La puesta en escena de este matrimonio está llena de símbolos teatrales y eso no significa nada peyorativo. Surgen en esta presentación multitud de acciones enfocadas y desenfocadas, se mantiene un alto grado de coparticipación espontánea y el grado de implicación se percibe como un índice de la calidad de relación entre la pareja. Aparecen también desbordamientos, en forma de risas dentro de situaciones formales, o torpezas aparentes fruto de la tensión del momento. Los espectadores se identifican a veces excesivamente y otras se distancian hasta la crítica. Pero el significado último de la metáfora teatral está en lo que afirmó el mismo Príncipe al presentar su boda como un eslabón que garantiza la monarquía, que proporciona continuidad a la dinastía y nos engarza con la historia, además de las otras razones personales y afectivas. En la escena de este matrimonio, por otro lado, no aparece la endogamia de dos Casas Reales sino que se abre a una relación más actual entre la política y la prensa, entre los sucesos y el telediario.

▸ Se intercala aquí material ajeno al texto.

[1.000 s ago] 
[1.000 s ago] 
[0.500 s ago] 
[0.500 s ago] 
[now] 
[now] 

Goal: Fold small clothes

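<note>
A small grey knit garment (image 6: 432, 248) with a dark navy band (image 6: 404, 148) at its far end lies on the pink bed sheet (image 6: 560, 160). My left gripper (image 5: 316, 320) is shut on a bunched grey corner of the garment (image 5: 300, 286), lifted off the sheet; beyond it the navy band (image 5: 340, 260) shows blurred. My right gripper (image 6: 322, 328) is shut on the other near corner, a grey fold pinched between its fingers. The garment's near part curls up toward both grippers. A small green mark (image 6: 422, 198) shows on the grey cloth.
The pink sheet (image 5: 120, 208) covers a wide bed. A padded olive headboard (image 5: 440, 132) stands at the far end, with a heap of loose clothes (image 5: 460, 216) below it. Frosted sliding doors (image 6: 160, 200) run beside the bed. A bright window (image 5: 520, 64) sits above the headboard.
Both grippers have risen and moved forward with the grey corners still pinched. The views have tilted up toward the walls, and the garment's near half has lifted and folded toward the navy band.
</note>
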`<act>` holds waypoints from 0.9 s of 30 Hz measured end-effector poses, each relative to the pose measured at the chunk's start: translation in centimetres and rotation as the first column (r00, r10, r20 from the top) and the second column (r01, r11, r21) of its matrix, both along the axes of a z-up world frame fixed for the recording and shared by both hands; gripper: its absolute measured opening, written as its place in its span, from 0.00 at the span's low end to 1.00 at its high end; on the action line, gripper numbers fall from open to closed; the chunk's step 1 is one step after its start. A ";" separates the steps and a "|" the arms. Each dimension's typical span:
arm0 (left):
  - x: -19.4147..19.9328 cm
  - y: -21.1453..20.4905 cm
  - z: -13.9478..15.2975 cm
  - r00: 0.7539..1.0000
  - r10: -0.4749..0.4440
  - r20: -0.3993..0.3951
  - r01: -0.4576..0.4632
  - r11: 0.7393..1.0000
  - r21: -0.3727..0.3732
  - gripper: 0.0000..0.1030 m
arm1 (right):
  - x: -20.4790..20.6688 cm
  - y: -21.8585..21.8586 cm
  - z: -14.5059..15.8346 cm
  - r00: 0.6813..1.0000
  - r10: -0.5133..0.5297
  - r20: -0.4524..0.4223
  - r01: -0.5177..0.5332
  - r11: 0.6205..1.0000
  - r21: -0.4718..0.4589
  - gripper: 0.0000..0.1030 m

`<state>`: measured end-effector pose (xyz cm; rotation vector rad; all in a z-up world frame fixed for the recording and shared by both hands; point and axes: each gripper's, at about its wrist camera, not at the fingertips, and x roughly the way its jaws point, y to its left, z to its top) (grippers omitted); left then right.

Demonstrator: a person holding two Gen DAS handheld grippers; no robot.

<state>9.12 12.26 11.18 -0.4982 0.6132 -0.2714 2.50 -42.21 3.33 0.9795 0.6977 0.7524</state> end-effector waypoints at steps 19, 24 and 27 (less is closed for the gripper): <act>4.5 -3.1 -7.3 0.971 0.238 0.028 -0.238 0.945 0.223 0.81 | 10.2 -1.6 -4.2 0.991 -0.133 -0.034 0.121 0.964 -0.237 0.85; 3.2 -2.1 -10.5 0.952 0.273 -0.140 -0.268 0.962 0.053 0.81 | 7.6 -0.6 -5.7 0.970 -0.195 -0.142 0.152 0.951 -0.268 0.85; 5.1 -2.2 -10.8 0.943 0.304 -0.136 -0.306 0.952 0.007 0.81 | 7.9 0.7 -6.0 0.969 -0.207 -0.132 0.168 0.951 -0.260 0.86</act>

Mientras este enlace representa la continuidad moderna de la historia, la Constitución, una especie de matrimonio colectivo entre los españoles, presenta claros síntomas de crisis. Algunos actores políticos tienen manifestaciones de cansancio después de 25 años de relaciones conyugales y, sin llegar al divorcio, coquetean con el replanteamiento o hasta con los inicios de una separación. Estos conflictos de pareja contagian a los protagonistas que se enzarzan en disputas familiares inesperadas y cargadas de afectividad, como ocurre entre Mayor Oreja y Piqué, entre Gallardón y sus parientes políticos o entre Zaplana y Camps, que no consiguen casarse ni por conveniencia. El matrimonio Real aparece como la compensación estratégica de un ambiente general de conflicto colectivo de parejas políticas.

Una vez más adquiere importancia aquella vieja hipótesis psicológica de que muchos políticos, aturdidos y perplejos ante su propio espejo, pretenden resolver sus problemas personales a través de la vida pública, ya sea para mejorar su autoestima o al menos para transformar sus crisis personales en dedicación a los demás. Una tendencia peligrosa que casi siempre termina en el fracaso o en la consulta de un psiquiatra.

Nos alejamos cada vez más de aquel supuesto básico de los viejos fundadores de la democracia que suponían un sentido común básico entre los ciudadanos, al margen de su mayor o menor información y educación, y que les llevaba a elegir lo más conveniente para todos, rectificando la elección cuando veían que la cosa no funcionaba. La representación política que nos rodea está escorando exageradamente hacia el tema de los amores y desamores, como si hubiera una desconfianza creciente hacia la racionalidad del electorado. Y eso puede significar el comienzo del fracaso de la democracia.